Bundesverfassungsgericht Strafrecht Göttingen Mügge, Dr. Pitschel & Partner

Retrial violates the Basic Law – BVerfG overturns § 362 No. 5 StPO

Even murder suspects who have been finally acquitted may not be retried if there are urgent grounds for a conviction based on new facts or evidence.

The Second Senate of the Federal Constitutional Court has upheld the constitutional complaint of Ismet H., who was suspected of murder in 1981 and legally acquitted in 1983 (BVerfG, judgement of 31 October 2023, ref. 2 BvR 900/22).

The decision is largely based on the constitutional prohibitions of multiple convictions and retroactivity.

“No one may be punished more than once for the same offence on the basis of the general criminal laws” – this is the prohibition of multiple prosecution (also known as “ne bis in idem”) in Art. 103 para. 3 of the German Basic Law.

A seemingly succinct sentence, but one that has an overwhelming impact in criminal law practice – just like the prohibition of retroactivity enshrined in Art. 103 para. 3 GG in conjunction with Art. 20 para. 3 GG:

Against the background of these principles, the Federal Constitutional Court declared the provision of Section 362 No. 5 StPO unconstitutional in its judgement of 31 October 2023.

§ Section 362 no. 5 of the Code of Criminal Procedure, which came into force in December 2021, stipulates that a retrial of criminal proceedings concluded by final judgement is permissible if new facts or evidence are brought forward that constitute urgent grounds for convicting the acquitted defendant of murder or certain offences under the International Criminal Code.

The aim of introducing such a ground for retrial was to “establish material justice”. From the legislator’s point of view, it was an “intolerable violation of justice” that ended criminal proceedings could not be reopened, even in the case of the most serious offences, if new incriminating evidence subsequently emerged.

The case of Ismet H., who was suspected of having raped and murdered the then 17-year-old Frederike Möhlmann in 1981, is likely to have contributed significantly to the introduction of Section 362 No. 5 of the Code of Criminal Procedure.

The defendant at the time was finally acquitted by the Stade Regional Court in 1983. In the course of time, the analysis of a DNA trace of Ismet H., which had been secured at the time, provided new evidence pointing to his involvement in the offence.

The father of the murder victim subsequently endeavoured to change the right to retrial by means of a petition signed by 180,000 people.

After Section 362 No. 5 of the Code of Criminal Procedure was incorporated into the Code of Criminal Procedure, Ismet H. was detained in 2022 and the proceedings were resumed.

After unsuccessfully appealing against the application for retrial, Ismet H. took his case to the Federal Constitutional Court, where the judges in Karlsruhe ruled in his favour:

§ According to the Federal Constitutional Court, Section 362 No. 5 StPO violates both the prohibition of multiple prosecutions and the prohibition of retroactivity.

Article 103(3) of the Basic Law gives absolute priority to the principle of legal certainty – even over the principle of material justice. This priority could not be relativised by weighing it up against other legal interests of constitutional status.

The judges draw this conclusion from the systematic connection between Art. 103 Para. 3 GG and Art. 103 Para. 2 GG, which is likewise resistant to balancing and does not require any further procedural organisation in ordinary law.

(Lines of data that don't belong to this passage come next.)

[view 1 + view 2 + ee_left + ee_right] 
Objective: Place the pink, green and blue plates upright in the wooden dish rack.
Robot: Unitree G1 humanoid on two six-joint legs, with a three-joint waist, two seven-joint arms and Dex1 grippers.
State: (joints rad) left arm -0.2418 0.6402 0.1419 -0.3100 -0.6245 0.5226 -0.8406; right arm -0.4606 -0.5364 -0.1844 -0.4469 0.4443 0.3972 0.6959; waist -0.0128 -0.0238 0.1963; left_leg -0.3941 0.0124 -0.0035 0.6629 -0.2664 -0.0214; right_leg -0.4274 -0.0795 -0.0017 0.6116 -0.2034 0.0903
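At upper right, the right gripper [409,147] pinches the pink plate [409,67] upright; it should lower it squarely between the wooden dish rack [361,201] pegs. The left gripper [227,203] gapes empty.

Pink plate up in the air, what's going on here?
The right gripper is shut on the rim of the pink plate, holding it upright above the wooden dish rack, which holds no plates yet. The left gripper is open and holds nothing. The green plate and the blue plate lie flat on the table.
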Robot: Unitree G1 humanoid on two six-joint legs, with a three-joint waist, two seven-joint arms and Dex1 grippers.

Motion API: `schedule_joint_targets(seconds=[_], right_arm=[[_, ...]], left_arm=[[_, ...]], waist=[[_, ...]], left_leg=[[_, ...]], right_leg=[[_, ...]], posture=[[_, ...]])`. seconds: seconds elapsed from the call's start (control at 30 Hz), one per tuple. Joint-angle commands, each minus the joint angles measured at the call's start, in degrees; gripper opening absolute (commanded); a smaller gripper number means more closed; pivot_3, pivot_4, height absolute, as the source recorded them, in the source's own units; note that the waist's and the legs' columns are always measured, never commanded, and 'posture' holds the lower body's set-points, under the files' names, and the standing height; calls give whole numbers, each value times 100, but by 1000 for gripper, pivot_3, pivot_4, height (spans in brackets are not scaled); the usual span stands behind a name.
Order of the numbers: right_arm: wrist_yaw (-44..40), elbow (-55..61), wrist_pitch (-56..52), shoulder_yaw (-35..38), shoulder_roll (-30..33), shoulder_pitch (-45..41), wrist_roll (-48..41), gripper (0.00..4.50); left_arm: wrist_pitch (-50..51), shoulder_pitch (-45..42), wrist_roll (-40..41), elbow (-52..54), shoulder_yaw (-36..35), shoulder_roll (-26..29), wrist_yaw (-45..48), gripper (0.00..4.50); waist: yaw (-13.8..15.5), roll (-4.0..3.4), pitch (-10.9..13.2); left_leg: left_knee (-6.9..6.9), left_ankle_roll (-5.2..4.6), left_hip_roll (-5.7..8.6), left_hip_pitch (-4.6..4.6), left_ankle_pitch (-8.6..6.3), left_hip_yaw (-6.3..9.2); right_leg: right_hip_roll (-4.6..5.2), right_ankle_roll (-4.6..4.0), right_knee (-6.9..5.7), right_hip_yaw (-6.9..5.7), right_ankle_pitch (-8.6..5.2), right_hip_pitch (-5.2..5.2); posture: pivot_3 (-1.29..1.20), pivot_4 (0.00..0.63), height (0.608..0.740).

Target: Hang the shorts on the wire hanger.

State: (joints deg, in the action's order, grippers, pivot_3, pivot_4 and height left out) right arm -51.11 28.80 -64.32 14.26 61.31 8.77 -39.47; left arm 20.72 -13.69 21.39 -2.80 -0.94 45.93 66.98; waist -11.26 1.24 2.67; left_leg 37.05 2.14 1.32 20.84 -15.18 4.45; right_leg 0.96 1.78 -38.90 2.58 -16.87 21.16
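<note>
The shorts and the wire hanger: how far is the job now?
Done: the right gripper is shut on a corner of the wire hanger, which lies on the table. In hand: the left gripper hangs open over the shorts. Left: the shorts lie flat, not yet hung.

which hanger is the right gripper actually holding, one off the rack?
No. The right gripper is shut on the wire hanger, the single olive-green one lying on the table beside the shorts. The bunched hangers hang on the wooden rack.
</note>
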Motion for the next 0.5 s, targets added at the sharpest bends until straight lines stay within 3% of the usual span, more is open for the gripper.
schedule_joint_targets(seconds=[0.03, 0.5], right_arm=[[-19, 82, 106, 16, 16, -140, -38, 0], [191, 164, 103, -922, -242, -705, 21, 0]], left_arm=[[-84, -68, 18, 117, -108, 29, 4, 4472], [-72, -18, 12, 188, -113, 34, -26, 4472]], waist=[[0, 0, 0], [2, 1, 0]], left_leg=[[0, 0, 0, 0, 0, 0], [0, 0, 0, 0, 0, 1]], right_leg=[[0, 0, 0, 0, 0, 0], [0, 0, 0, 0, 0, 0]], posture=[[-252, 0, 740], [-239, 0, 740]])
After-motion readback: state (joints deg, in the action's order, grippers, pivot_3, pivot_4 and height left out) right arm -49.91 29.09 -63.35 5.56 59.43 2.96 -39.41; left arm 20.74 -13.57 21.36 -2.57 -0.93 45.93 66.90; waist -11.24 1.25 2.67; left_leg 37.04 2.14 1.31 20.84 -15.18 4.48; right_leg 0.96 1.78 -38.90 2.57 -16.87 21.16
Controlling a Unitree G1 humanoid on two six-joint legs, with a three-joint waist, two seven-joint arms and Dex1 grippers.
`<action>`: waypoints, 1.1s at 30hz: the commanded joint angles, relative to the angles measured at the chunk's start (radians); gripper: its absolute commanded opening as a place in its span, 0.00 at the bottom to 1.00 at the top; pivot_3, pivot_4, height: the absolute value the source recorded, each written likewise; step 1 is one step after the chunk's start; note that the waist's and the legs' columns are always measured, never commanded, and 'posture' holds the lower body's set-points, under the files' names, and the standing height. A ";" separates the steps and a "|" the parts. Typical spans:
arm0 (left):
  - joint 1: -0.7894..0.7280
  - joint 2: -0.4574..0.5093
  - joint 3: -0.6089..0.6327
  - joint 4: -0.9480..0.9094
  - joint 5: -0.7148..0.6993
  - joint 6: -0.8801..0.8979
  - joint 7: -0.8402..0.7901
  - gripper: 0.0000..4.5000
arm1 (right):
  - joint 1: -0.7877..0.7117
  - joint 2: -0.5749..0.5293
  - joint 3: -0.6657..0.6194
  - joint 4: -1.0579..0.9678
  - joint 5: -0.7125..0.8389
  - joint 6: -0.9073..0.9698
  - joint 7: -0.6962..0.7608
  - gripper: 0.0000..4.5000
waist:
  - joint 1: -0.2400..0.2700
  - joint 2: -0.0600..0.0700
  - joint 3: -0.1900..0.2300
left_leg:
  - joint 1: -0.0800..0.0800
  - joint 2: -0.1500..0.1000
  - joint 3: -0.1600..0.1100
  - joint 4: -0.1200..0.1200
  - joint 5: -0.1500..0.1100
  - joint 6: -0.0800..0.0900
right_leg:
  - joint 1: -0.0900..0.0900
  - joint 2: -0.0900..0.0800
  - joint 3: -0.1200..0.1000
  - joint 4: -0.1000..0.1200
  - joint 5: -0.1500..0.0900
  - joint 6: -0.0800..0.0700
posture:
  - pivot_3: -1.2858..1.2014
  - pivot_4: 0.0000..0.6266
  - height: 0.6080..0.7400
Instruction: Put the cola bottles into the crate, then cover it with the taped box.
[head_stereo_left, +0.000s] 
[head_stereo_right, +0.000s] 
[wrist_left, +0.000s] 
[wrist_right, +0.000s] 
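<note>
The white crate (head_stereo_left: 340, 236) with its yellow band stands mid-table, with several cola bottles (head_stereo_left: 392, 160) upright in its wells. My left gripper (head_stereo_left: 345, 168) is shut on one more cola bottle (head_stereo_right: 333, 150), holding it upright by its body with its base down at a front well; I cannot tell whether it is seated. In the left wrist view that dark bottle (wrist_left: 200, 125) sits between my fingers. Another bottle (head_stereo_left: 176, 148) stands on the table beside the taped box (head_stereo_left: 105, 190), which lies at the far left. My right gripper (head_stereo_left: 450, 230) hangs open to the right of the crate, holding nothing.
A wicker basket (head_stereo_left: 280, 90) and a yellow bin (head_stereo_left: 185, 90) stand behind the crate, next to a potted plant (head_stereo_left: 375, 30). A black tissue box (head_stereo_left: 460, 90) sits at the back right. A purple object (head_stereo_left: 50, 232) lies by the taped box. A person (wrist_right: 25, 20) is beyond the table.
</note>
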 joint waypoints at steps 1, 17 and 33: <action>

The meaning and purpose of Art. 103 Para. 3 GG, which is to guarantee the protection of the individual’s legitimate expectations and to create legal peace, would also be undermined by deviating regulations.

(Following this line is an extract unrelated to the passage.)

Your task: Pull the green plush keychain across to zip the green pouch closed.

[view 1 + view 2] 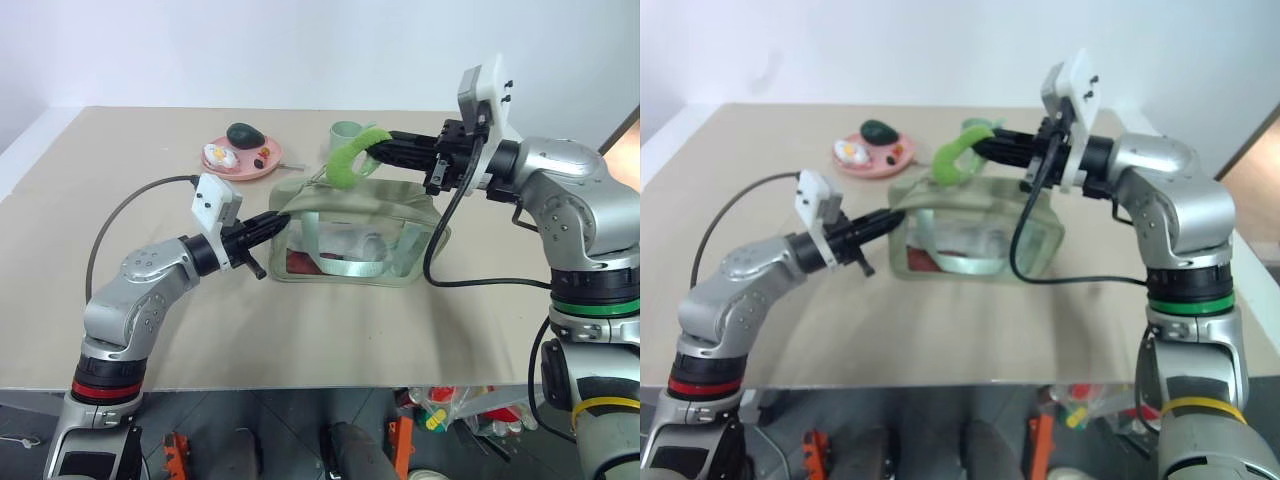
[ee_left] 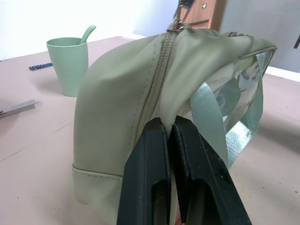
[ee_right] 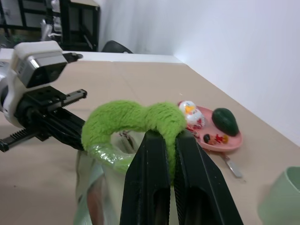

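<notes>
Two head views look forward and down from the table's point(image 1: 150, 330) near edge, well back, sharing the whole top to its far edge. The left wrist view sits close against the green pouch's point(image 2: 122, 93) end, facing along its zipper. The right wrist view looks across the green plush keychain point(image 3: 131, 123) toward the far edge, sharing the pink plate point(image 3: 229, 140) with the head views.

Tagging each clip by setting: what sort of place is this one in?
Probably a lab or workshop set up for a tabletop trial: a plain table against a bare white wall, staged props like the pink plate, black equipment racks behind.
</notes>
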### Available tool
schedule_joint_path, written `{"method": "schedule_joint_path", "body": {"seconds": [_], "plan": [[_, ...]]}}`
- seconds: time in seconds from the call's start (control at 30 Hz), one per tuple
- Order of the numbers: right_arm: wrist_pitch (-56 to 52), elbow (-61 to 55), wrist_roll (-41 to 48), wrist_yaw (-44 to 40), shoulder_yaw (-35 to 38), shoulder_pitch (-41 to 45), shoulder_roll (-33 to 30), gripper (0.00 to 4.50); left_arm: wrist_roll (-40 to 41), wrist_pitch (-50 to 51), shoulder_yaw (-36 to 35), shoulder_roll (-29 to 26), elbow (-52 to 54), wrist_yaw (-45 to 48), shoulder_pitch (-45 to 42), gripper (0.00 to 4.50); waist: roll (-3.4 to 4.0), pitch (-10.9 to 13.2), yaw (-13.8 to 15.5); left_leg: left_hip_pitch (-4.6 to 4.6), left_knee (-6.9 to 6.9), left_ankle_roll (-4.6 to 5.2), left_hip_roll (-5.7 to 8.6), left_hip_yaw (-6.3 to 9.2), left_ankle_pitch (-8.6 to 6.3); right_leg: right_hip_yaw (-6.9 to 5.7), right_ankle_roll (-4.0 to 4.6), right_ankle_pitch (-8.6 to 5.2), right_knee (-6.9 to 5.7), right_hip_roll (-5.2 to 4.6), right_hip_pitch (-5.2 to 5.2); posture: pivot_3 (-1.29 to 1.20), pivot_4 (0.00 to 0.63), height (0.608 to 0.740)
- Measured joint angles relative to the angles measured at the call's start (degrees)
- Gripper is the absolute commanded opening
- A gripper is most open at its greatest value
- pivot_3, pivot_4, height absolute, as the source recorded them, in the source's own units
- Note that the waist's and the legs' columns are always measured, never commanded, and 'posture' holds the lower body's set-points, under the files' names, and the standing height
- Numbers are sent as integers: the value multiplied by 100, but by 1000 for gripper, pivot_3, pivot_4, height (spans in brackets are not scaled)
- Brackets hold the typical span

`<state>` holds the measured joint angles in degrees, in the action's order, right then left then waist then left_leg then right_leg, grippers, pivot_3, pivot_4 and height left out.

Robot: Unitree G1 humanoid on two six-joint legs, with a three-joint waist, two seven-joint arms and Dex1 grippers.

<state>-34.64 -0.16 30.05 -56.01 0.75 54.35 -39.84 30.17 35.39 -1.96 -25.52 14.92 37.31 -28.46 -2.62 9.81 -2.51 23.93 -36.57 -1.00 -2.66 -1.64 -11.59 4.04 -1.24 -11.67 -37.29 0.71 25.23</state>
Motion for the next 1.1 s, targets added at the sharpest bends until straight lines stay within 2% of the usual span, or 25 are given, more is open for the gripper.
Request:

Furthermore, in the view of the Federal Constitutional Court, the application of Section 362 No. 5 of the Code of Criminal Procedure in the case of Ismet H. constitutes a so-called “genuine retroactive effect”, which is inadmissible under constitutional law. A genuine retroactive effect always exists if the legislator subsequently intervenes in a life situation that was already concluded before the introduction of the law to the detriment of the norm addressee by means of a new norm.

§ Section 362 no. 5 of the German Code of Criminal Procedure (StPO) allows, among other things, the reopening of criminal proceedings, i.e. matters of life that were already legally concluded by an acquittal before 2021, which places a burden on the acquitted party.

What conclusions can be drawn from the judgement of the Federal Constitutional Court?

Firstly, it once again impressively demonstrates how the sense of justice of large sections of the population – after all, the petition in favour of changing the right to retrial received 180,000 signatures – can clash with the actual legal situation.

Secondly, the decision demonstrates that even legitimate and weighty concerns, such as the goal of achieving a substantively “correct” and “just” judgement, may not be able to shake fundamental constitutional principles.

A conditional acquittal is constitutional – even if this can be very bitter for injured parties and their relatives in individual cases.